=== Exercise description ===
The records below must be copied out completely and exactly.

** Material shown follows **

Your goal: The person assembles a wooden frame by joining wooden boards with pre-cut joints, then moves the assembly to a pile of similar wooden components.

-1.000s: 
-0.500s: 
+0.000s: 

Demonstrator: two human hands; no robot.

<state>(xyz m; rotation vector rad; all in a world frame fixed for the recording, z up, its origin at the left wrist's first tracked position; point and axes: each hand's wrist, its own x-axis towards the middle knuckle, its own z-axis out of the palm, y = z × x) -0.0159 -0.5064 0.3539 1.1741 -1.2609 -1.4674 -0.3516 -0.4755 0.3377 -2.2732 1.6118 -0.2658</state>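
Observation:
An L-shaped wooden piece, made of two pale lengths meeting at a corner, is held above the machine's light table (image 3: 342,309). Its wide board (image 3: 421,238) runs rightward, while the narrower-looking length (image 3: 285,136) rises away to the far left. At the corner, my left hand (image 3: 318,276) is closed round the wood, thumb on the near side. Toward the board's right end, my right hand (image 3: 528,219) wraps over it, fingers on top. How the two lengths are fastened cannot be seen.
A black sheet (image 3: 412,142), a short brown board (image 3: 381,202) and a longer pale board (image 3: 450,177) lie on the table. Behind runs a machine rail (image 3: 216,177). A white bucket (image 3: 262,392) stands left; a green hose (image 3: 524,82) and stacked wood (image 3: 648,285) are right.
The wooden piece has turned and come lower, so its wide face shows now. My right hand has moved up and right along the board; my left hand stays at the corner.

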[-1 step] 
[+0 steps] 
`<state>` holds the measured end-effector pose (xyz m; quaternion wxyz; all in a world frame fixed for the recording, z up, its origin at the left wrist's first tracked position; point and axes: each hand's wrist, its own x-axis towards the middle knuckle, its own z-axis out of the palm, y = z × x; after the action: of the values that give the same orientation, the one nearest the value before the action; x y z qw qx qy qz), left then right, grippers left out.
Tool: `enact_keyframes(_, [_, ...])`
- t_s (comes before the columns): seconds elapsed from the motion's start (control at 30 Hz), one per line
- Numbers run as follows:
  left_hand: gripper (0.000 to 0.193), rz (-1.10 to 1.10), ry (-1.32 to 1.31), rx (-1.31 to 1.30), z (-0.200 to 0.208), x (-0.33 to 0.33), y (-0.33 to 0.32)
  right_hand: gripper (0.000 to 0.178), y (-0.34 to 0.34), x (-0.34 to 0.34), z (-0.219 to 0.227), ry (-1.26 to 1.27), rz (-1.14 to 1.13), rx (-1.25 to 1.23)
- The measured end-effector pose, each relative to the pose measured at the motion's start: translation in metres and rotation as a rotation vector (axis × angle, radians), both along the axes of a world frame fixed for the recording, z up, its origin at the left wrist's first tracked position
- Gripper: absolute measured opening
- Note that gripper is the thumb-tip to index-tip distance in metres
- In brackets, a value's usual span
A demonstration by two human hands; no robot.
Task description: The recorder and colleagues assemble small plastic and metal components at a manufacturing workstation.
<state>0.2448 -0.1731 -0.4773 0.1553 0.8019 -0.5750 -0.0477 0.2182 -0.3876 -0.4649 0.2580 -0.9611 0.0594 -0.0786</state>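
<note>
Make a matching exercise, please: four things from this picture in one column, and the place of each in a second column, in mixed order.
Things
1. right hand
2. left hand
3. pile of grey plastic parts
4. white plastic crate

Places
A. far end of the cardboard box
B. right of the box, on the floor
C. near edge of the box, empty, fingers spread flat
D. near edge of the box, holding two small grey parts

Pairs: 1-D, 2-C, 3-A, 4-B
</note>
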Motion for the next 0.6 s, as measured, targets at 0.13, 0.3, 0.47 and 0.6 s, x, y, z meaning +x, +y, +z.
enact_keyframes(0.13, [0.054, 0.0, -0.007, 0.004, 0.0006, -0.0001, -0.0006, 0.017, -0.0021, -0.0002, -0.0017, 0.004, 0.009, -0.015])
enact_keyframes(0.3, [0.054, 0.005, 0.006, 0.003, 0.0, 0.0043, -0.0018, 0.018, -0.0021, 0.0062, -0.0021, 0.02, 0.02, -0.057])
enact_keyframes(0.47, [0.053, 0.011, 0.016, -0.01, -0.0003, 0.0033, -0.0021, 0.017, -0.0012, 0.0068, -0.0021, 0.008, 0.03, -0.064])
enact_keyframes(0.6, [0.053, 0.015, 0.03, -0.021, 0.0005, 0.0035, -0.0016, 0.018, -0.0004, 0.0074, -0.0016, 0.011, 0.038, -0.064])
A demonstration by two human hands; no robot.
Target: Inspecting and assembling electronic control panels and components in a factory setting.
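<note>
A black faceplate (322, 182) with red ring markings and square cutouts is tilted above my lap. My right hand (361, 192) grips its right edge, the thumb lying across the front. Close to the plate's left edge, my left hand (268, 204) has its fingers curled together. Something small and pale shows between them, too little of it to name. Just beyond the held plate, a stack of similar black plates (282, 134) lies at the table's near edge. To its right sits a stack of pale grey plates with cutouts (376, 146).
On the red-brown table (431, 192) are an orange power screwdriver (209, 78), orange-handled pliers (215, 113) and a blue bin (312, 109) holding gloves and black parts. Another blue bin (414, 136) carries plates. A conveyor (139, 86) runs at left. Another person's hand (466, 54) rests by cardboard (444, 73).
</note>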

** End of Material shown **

=== Task answer ===
Your goal: The person assembles a wooden frame by joining wooden boards with pre-cut joints, then moves the assembly to a pile of similar wooden components.

-1.000s: 
-0.500s: 
+0.000s: 

Demonstrator: two human hands; no robot.

<state>(xyz m; rotation vector rad; all in a world frame fixed for the recording, z up, its origin at the left wrist's first tracked position; point and axes: each hand's wrist, its own x-axis towards the middle knuckle, its own z-axis out of the palm, y = z × x) -0.0159 -0.5064 0.3539 1.1741 -1.2609 -1.4674 -0.3516 -0.4755 0.3377 -2.2732 1.6118 -0.2658</state>
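Observation:
An L-shaped wooden piece, made of two pale lengths meeting at a corner, is held above the machine's light table (image 3: 342,309). Its wide board (image 3: 421,238) runs rightward, while the narrower-looking length (image 3: 285,136) rises away to the far left. At the corner, my left hand (image 3: 318,276) is closed round the wood, thumb on the near side. Toward the board's right end, my right hand (image 3: 528,219) wraps over it, fingers on top. How the two lengths are fastened cannot be seen.
A black sheet (image 3: 412,142), a short brown board (image 3: 381,202) and a longer pale board (image 3: 450,177) lie on the table. Behind runs a machine rail (image 3: 216,177). A white bucket (image 3: 262,392) stands left; a green hose (image 3: 524,82) and stacked wood (image 3: 648,285) are right.
The wooden piece has turned and come lower, so its wide face shows now. My right hand has moved up and right along the board; my left hand stays at the corner.
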
[-1 step] 
[+0 steps] 
`<state>` holds the measured end-effector pose (xyz m; quaternion wxyz; all in a world frame fixed for the recording, z up, its origin at the left wrist's first tracked position; point and axes: each hand's wrist, its own x-axis towards the middle knuckle, its own z-axis out of the palm, y = z × x; after the action: of the values that give the same orientation, the one nearest the value before the action; x y z qw qx qy qz), left then right, grippers left out.
Tool: `enact_keyframes(_, [_, ...])`
- t_s (comes before the columns): seconds elapsed from the motion's start (control at 30 Hz), one per line
- Numbers run as follows:
  left_hand: gripper (0.000 to 0.193), rz (-1.10 to 1.10), ry (-1.32 to 1.31), rx (-1.31 to 1.30), z (-0.200 to 0.208), x (-0.33 to 0.33), y (-0.33 to 0.32)
  right_hand: gripper (0.000 to 0.178), y (-0.34 to 0.34), x (-0.34 to 0.34), z (-0.219 to 0.227), ry (-1.26 to 1.27), rz (-1.14 to 1.13), rx (-1.25 to 1.23)
- The measured end-effector pose, each relative to the pose measured at the motion's start: translation in metres and rotation as a rotation vector (axis × angle, radians), both along the axes of a world frame fixed for the recording, z up, its origin at the left wrist's first tracked position
- Gripper: absolute measured opening
- Note that gripper is the thumb-tip to index-tip distance in metres
- In brackets, a value's usual span
A demonstration by two human hands; no robot.
Task description: The recorder and colleagues assemble small plastic and metal components at a manufacturing workstation.
<state>0.2448 -0.1731 -0.4773 0.1553 0.8019 -0.5750 -0.0477 0.2182 -0.3876 -0.4649 0.2580 -0.9611 0.0594 -0.0786</state>
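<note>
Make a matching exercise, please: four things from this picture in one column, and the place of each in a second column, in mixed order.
Things
1. right hand
2. left hand
3. pile of grey plastic parts
4. white plastic crate

Places
A. far end of the cardboard box
B. right of the box, on the floor
C. near edge of the box, empty, fingers spread flat
D. near edge of the box, holding two small grey parts

Pairs: 1-D, 2-C, 3-A, 4-B
</note>
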Motion for the next 0.6 s, as measured, targets at 0.13, 0.3, 0.47 and 0.6 s, x, y, z meaning +x, +y, +z.
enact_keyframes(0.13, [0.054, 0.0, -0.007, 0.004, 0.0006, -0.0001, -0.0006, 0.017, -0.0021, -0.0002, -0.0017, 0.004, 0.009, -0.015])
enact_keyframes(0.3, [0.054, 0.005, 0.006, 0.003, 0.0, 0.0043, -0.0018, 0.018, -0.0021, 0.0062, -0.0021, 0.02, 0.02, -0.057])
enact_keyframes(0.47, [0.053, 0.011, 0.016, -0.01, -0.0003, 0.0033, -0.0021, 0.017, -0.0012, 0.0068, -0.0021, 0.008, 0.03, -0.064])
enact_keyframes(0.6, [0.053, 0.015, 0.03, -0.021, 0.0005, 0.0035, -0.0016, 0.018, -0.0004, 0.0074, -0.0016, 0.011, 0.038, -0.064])
A demonstration by two human hands; no robot.
Target: Inspecting and assembling electronic control panels and components in a factory setting.
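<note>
A black faceplate (322, 182) with red ring markings and square cutouts is tilted above my lap. My right hand (361, 192) grips its right edge, the thumb lying across the front. Close to the plate's left edge, my left hand (268, 204) has its fingers curled together. Something small and pale shows between them, too little of it to name. Just beyond the held plate, a stack of similar black plates (282, 134) lies at the table's near edge. To its right sits a stack of pale grey plates with cutouts (376, 146).
On the red-brown table (431, 192) are an orange power screwdriver (209, 78), orange-handled pliers (215, 113) and a blue bin (312, 109) holding gloves and black parts. Another blue bin (414, 136) carries plates. A conveyor (139, 86) runs at left. Another person's hand (466, 54) rests by cardboard (444, 73).
</note>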

No additional output will be produced.